- Joined
- Jul 10, 2019
- Messages
- 183
- Reaction score
- 473
I’m a psych intern and while the instant gratification part of me is happy that I don’t have to slog through medicine for a year, I am really feeling like it was a mistake for psych residency to have stopped requiring a full prelim year. I don’t think I’m the only one who feels this way, although it may be a rarer sentiment amongst people my age than the old guard. But I feel like a lot of the anxieties some have around psychiatry- “putting down the stethoscope,” mid-level encroachment to name a couple, would be well allayed by a prelim year.
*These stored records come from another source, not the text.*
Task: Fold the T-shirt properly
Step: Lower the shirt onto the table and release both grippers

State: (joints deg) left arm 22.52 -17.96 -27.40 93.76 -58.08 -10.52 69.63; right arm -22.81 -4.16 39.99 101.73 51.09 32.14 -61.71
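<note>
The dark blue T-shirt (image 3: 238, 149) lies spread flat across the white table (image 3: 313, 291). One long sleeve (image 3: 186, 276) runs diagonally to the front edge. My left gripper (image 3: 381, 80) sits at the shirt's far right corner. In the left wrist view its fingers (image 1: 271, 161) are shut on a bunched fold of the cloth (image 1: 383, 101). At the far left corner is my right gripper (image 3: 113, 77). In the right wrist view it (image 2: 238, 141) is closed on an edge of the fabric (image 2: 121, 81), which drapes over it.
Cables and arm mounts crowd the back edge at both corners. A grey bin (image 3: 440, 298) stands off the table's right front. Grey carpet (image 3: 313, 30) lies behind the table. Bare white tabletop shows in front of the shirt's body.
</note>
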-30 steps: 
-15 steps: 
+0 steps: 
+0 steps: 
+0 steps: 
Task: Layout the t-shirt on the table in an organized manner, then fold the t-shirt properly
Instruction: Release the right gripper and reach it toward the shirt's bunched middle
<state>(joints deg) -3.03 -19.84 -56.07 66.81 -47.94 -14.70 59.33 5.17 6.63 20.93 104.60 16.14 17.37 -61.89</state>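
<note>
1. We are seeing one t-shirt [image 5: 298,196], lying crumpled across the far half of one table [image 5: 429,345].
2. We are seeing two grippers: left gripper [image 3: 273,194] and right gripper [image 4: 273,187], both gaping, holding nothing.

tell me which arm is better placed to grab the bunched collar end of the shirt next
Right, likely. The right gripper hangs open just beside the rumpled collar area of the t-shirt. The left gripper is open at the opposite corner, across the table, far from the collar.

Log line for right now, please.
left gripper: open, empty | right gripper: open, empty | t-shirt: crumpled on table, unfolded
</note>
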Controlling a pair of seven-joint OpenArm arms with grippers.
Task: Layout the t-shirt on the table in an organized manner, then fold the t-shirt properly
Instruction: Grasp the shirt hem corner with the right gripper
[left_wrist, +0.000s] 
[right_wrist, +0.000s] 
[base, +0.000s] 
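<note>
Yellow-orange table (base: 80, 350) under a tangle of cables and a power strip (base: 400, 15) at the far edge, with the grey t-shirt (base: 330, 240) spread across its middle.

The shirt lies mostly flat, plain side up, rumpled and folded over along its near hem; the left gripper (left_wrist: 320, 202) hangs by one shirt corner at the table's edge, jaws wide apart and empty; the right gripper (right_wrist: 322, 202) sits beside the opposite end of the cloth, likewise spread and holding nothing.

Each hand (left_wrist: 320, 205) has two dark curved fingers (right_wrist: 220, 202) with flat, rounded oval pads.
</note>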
Psychiatry should be a medical specialty. That’s where we fit into the mental health field. If we don’t get full-on intern training, I feel some of even that niche is lost to us. We’ve already given away psychoanalysis, and we are currently giving away our prescription rights. But I think there would be major systemic benefits to our being more medically confident going into psych residency. Again, it should be a specialty. We can say Oh but the psych floors still wouldn’t have staff that would do blood draws, we’d still have to consult medicine for DM/HTN, blah blah blah, but I think if SOME “medicalization” of psychiatry were occurrring just at the level of residents, maybe some of the rest of the cultural and systemic changes would follow. Am I right? Am I wrong?